--- Source material ---
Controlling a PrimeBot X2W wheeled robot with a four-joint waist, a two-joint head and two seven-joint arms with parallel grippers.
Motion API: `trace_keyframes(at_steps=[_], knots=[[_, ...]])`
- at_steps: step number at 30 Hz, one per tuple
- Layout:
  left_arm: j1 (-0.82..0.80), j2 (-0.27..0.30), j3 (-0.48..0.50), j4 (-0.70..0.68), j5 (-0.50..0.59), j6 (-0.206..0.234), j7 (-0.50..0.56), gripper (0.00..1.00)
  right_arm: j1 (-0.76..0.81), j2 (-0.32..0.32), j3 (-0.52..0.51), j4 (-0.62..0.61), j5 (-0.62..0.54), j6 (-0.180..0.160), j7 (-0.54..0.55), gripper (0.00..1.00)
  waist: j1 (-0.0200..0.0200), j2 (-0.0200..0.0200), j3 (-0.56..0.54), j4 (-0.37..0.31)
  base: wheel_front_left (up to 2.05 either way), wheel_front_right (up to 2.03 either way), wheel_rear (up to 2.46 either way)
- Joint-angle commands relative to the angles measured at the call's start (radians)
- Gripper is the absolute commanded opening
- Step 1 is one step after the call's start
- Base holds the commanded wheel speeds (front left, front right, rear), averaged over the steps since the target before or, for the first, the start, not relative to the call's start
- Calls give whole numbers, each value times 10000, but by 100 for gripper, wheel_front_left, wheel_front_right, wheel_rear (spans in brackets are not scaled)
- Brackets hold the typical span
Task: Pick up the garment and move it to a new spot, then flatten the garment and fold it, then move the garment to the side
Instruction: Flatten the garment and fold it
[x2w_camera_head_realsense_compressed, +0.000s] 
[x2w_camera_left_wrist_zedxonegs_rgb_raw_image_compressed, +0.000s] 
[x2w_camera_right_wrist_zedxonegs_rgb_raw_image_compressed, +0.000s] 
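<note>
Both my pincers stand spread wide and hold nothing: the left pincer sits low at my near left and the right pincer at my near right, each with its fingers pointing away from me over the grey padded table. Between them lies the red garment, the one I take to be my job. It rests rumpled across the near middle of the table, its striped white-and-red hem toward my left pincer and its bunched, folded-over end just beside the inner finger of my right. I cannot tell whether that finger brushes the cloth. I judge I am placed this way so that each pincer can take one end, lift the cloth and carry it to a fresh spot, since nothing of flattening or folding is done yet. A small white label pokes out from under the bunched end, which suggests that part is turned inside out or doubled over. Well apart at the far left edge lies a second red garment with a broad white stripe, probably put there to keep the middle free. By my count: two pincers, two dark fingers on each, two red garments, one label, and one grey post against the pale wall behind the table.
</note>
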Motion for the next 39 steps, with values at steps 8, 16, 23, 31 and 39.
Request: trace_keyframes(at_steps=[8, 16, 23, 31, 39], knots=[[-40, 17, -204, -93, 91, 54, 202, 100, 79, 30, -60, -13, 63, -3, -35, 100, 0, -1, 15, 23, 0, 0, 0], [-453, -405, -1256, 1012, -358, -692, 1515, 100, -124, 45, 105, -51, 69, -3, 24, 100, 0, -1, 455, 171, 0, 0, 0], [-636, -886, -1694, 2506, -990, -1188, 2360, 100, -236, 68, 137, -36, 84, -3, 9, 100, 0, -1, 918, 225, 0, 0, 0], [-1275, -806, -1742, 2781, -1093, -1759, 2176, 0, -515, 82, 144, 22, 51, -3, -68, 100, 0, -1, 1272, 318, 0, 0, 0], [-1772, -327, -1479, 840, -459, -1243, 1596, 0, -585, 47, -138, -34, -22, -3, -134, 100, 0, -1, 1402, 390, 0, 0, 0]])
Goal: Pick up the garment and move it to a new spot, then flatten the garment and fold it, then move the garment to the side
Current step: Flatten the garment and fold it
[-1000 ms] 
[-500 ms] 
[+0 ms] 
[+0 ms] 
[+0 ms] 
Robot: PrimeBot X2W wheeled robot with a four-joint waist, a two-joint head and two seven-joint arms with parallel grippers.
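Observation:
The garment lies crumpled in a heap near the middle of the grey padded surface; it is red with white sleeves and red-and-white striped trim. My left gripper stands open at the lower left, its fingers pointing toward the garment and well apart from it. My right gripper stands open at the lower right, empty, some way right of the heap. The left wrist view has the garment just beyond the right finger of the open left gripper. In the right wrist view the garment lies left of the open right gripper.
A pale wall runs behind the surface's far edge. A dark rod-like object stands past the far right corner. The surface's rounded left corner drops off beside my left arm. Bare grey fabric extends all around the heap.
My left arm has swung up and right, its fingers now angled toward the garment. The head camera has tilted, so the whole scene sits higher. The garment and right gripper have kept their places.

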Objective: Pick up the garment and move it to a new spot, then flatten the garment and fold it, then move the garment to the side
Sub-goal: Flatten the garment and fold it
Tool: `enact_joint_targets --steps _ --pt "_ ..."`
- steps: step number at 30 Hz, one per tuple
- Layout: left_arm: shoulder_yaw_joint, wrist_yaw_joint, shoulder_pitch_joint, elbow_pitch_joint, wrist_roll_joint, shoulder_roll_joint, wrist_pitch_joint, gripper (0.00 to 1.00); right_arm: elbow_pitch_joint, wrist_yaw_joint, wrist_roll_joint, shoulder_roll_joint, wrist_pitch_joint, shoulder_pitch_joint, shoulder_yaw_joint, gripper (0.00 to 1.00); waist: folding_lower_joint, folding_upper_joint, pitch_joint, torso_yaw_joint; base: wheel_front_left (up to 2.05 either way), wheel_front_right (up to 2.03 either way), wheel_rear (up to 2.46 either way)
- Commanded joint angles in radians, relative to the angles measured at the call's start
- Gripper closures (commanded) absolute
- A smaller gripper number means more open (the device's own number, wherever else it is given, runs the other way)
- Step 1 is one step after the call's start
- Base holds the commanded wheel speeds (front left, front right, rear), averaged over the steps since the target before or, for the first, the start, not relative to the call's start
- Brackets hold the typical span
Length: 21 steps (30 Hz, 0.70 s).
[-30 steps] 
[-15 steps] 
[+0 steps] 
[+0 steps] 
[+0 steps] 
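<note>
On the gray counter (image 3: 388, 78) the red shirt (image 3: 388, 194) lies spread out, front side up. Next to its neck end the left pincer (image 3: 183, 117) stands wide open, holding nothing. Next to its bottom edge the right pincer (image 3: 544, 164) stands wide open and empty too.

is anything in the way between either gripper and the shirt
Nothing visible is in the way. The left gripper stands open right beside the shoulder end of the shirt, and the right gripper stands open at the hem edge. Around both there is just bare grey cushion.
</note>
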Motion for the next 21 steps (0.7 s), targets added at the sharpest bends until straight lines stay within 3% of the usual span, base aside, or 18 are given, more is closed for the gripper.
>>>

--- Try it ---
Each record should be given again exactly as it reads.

--- Response area ---
Controlling a PrimeBot X2W wheeled robot with a four-joint waist, a two-joint head and two seven-joint arms with parallel grippers.
Motion API: `trace_keyframes(at_steps=[_], knots=[[_, ...]])`
- at_steps: step number at 30 Hz, one per tuple
- Layout:
  left_arm: j1 (-0.82..0.80), j2 (-0.27..0.30), j3 (-0.48..0.50), j4 (-0.70..0.68), j5 (-0.50..0.59), j6 (-0.206..0.234), j7 (-0.50..0.56), gripper (0.00..1.00)
  right_arm: j1 (-0.76..0.81), j2 (-0.32..0.32), j3 (-0.52..0.51), j4 (-0.62..0.61), j5 (-0.62..0.54), j6 (-0.180..0.160), j7 (-0.54..0.55), gripper (0.00..1.00)
  waist: j1 (-0.0200..0.0200), j2 (-0.0200..0.0200), j3 (-0.56..0.54), j4 (-0.37..0.31)
  base: wheel_front_left (up to 2.05 either way), wheel_front_right (up to 2.03 either way), wheel_rear (up to 2.46 either way)
- Joint-angle commands relative to the angles measured at the call's start (radians)
- Gripper is the absolute commanded opening
- Step 1 is one step after the call's start
- Base holds the commanded wheel speeds (front left, front right, rear), averaged over the steps since the target before or, for the first, the start, not relative to the call's start
- Calls give whole numbers, each value times 10000, but by 100 for gripper, wheel_front_left, wheel_front_right, wheel_rear (spans in brackets are not scaled)
- Brackets hold the typical span
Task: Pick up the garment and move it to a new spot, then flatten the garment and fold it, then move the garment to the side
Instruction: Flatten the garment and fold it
[x2w_camera_head_realsense_compressed, +0.000s] 
[x2w_camera_left_wrist_zedxonegs_rgb_raw_image_compressed, +0.000s] 
[x2w_camera_right_wrist_zedxonegs_rgb_raw_image_compressed, +0.000s] 
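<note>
Both my pincers stand spread wide and hold nothing: the left pincer sits low at my near left and the right pincer at my near right, each with its fingers pointing away from me over the grey padded table. Between them lies the red garment, the one I take to be my job. It rests rumpled across the near middle of the table, its striped white-and-red hem toward my left pincer and its bunched, folded-over end just beside the inner finger of my right. I cannot tell whether that finger brushes the cloth. I judge I am placed this way so that each pincer can take one end, lift the cloth and carry it to a fresh spot, since nothing of flattening or folding is done yet. A small white label pokes out from under the bunched end, which suggests that part is turned inside out or doubled over. Well apart at the far left edge lies a second red garment with a broad white stripe, probably put there to keep the middle free. By my count: two pincers, two dark fingers on each, two red garments, one label, and one grey post against the pale wall behind the table.
</note>
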Motion for the next 39 steps, with values at steps 8, 16, 23, 31 and 39.
Request: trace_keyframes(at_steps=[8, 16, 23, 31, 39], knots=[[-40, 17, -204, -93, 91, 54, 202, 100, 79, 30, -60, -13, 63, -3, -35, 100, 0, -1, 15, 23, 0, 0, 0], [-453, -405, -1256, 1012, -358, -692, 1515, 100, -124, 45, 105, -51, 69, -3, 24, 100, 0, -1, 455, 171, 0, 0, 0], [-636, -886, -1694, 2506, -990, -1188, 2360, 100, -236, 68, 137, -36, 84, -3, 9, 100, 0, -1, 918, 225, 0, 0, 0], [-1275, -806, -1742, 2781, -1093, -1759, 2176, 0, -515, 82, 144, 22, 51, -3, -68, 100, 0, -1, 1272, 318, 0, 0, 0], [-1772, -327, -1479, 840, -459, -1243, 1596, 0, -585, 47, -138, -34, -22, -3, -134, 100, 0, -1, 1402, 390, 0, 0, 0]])
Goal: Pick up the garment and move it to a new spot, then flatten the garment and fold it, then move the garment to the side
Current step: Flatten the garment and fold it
[-1000 ms] 
[-500 ms] 
[+0 ms] 
[+0 ms] 
[+0 ms] 
Robot: PrimeBot X2W wheeled robot with a four-joint waist, a two-joint head and two seven-joint arms with parallel grippers.
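Observation:
The garment lies crumpled in a heap near the middle of the grey padded surface; it is red with white sleeves and red-and-white striped trim. My left gripper stands open at the lower left, its fingers pointing toward the garment and well apart from it. My right gripper stands open at the lower right, empty, some way right of the heap. The left wrist view has the garment just beyond the right finger of the open left gripper. In the right wrist view the garment lies left of the open right gripper.
A pale wall runs behind the surface's far edge. A dark rod-like object stands past the far right corner. The surface's rounded left corner drops off beside my left arm. Bare grey fabric extends all around the heap.
My left arm has swung up and right, its fingers now angled toward the garment. The head camera has tilted, so the whole scene sits higher. The garment and right gripper have kept their places.
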
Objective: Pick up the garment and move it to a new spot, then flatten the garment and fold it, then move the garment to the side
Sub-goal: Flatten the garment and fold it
Tool: `enact_joint_targets --steps _ --pt "_ ..."`
- steps: step number at 30 Hz, one per tuple
- Layout: left_arm: shoulder_yaw_joint, wrist_yaw_joint, shoulder_pitch_joint, elbow_pitch_joint, wrist_roll_joint, shoulder_roll_joint, wrist_pitch_joint, gripper (0.00 to 1.00); right_arm: elbow_pitch_joint, wrist_yaw_joint, wrist_roll_joint, shoulder_roll_joint, wrist_pitch_joint, shoulder_pitch_joint, shoulder_yaw_joint, gripper (0.00 to 1.00); waist: folding_lower_joint, folding_upper_joint, pitch_joint, torso_yaw_joint; base: wheel_front_left (up to 2.05 either way), wheel_front_right (up to 2.03 either way), wheel_rear (up to 2.46 either way)
- Commanded joint angles in radians, relative to the angles measured at the call's start
- Gripper closures (commanded) absolute
- A smaller gripper number means more open (the device's own number, wherever else it is given, runs the other way)
- Step 1 is one step after the call's start
- Base holds the commanded wheel speeds (front left, front right, rear), averaged over the steps since the target before or, for the first, the start, not relative to the call's start
- Brackets hold the typical span
Length: 21 steps (30 Hz, 0.70 s).
[-30 steps] 
[-15 steps] 
[+0 steps] 
[+0 steps] 
[+0 steps] 
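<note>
On the gray counter (image 3: 388, 78) the red shirt (image 3: 388, 194) lies spread out, front side up. Next to its neck end the left pincer (image 3: 183, 117) stands wide open, holding nothing. Next to its bottom edge the right pincer (image 3: 544, 164) stands wide open and empty too.

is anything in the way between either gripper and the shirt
Nothing visible is in the way. The left gripper stands open right beside the shoulder end of the shirt, and the right gripper stands open at the hem edge. Around both there is just bare grey cushion.
</note>
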Motion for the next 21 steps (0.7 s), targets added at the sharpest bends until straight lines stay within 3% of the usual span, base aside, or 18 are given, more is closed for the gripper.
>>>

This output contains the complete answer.